It is obvious, also, that if in any sense the insurer can be said to have recognized the policy as a valid and subsisting obligation, it was a conditional and not an absolute recognition. It was conditioned upon the surrender, and made solely for that purpose. It is not in the least doubtful that, but for the agreement to surrender, no sort of admission would have been made of the existing validity of the policy. Nobody tells us what conversation occurred at the time, but the transaction itself leads to the inevitable inference that the waiver, if it can be deemed such, was conditional upon the surrender and cancellation of the policy; and the plaintiffs cannot avail themselves of the waiver which their agent secured, and repudiate the terms and conditions upon which alone he secured it. ( Baker v. Union Life Ins. Co., supra.) For these reasons we are of opinion that there should have been no recovery upon policy A.

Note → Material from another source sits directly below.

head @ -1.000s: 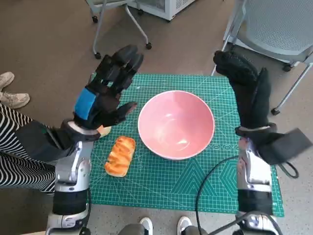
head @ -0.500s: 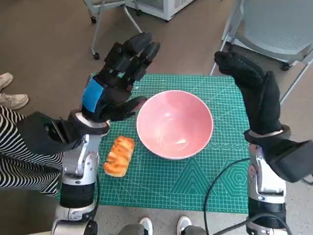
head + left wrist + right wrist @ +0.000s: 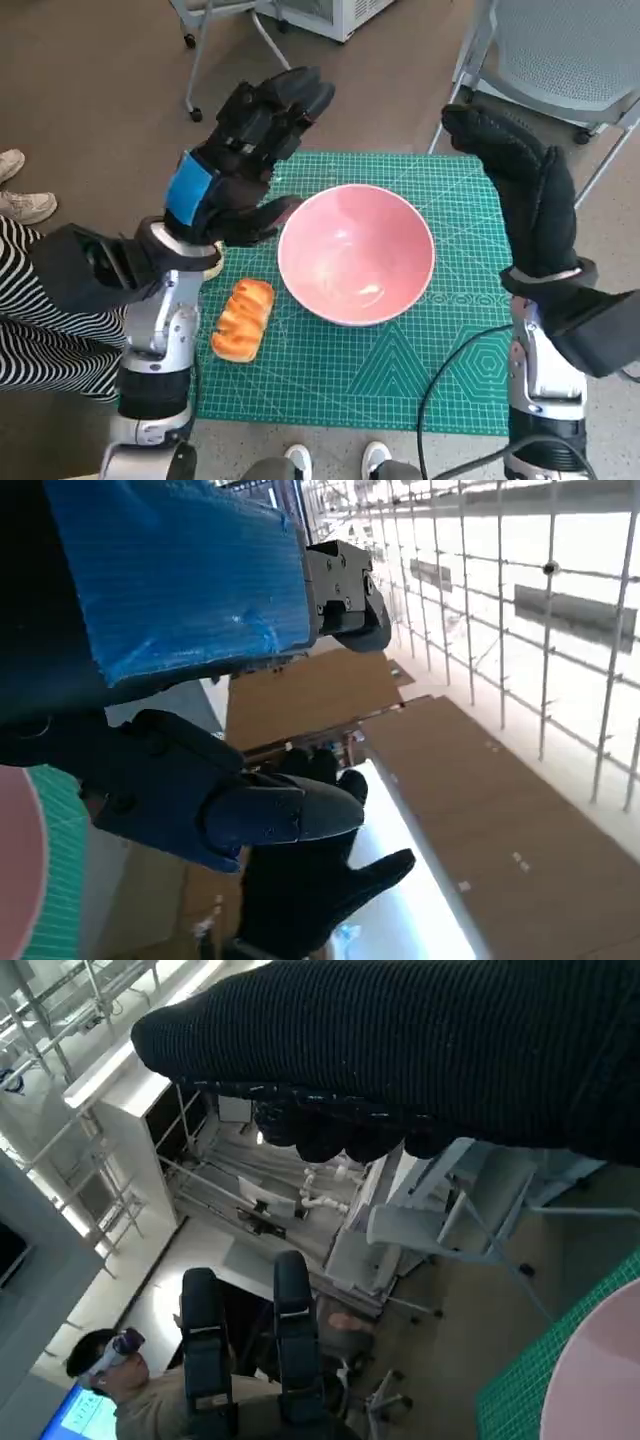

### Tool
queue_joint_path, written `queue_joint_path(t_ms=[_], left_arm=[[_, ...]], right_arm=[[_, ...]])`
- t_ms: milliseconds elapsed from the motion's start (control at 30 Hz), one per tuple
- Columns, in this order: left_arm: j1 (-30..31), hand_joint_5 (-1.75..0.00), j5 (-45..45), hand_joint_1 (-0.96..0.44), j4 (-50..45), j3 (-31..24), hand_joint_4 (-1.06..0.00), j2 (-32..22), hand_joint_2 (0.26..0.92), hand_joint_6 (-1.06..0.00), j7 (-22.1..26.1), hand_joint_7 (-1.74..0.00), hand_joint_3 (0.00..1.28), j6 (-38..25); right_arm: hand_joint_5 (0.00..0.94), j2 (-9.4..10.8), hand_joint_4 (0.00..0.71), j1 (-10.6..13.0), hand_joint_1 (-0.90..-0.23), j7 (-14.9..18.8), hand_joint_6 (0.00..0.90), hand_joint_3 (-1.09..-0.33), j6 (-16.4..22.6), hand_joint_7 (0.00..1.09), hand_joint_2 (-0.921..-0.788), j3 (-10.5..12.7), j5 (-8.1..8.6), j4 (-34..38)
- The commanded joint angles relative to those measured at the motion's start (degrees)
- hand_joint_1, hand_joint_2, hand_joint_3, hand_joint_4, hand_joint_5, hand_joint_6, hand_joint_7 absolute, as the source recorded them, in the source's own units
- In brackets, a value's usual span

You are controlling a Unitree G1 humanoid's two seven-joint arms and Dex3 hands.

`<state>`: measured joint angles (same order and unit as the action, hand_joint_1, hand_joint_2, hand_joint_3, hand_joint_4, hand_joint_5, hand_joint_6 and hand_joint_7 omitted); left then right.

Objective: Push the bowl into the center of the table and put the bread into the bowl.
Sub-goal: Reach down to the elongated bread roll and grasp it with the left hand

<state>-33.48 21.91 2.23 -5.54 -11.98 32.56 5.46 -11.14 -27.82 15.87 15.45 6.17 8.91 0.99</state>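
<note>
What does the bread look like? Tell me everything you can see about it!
The bread is a small golden-brown loaf, shiny on top, with darker ridges across it like a pull-apart roll. It lies flat on the green cutting mat, a bit tilted, just beside the pink bowl on the robot's left side, not inside it. It looks whole. Nothing holds it: the left hand is raised above the mat with fingers spread.

Bread (image 3: 244, 319) left of bowl (image 3: 356, 253) — on mat (image 3: 420, 350)
</note>
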Motion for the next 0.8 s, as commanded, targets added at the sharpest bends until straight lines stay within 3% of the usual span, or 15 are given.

The situation as to the other two policies is different in the very important particular that neither of them were forfeited when the surrender took place; and the failure to pay annual premiums occurred thereafter. As to these omissions, two things happened which by possibility may have prevented such payments by the assured, and for which the insurer was accountable. No notices were sent either to the insured or to the children, and the company by the wrongful possession and cancellation of the policies, and by their agreement of surrender, did an act, the tendency and purpose of which was to prevent future payment by the parties interested. If the company had refused to buy in the policies of the insured, except with the consent of the assured, one of two things would certainly have taken place. Either in view of their father's embarrassment, the children would have consented to the surrender, taking as their own the surrender value which belonged to them, or they would have kept the policies in life by themselves paying the premiums. Such action by the company on the line of its clear duty would have left the insured without the least motive for concealment of the situation from the children, and in all human probability have given them a knowledge of their rights. But the agreement of surrender practically bought the father's silence. The result shows it. He kept the secret during his life because he had in his pocket what belonged to his children and not to himself, and left the information in a letter found after his death, showing the duplicity of his dealing in the transaction. His conduct operated as a fraud upon the assured, and in that fraud the insurer participated, with a full knowledge of the probable consequences. The company cannot depend upon a default to which its own wrongful act contributed, and but for which a lapse might not have occurred. ( Meyer v. Knickerbocker Life Ins. Co., 73 N.Y. 516. ) The company kept the secret on its part, and now cannot set up as a defense the non-payment of premiums which it did not intend or expect to receive, and which it may justly be said to have occasioned by its own unauthorized act.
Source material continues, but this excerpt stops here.